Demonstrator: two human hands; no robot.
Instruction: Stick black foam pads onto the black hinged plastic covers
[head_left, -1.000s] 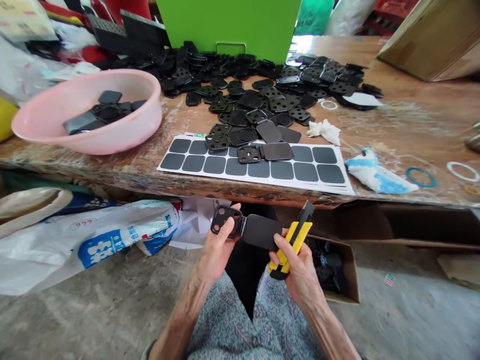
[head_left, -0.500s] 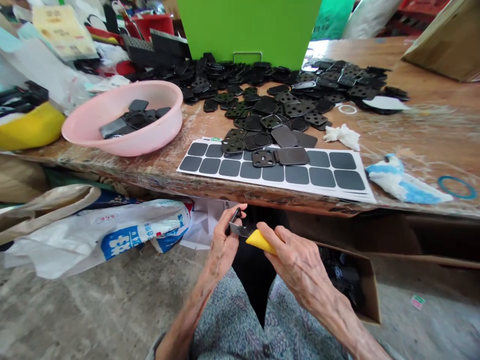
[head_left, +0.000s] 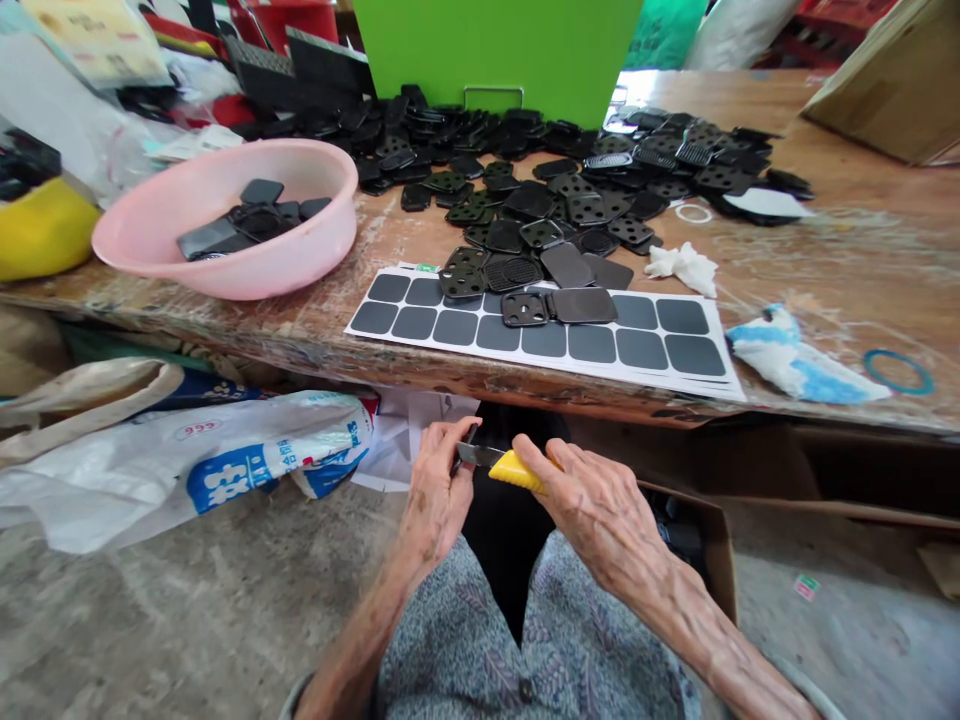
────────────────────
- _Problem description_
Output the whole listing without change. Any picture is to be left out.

- _Response box_
Demonstrator: two human hands; no robot.
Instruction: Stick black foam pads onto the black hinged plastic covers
[head_left, -1.000s] 
[head_left, -0.500s] 
[head_left, +0.000s] 

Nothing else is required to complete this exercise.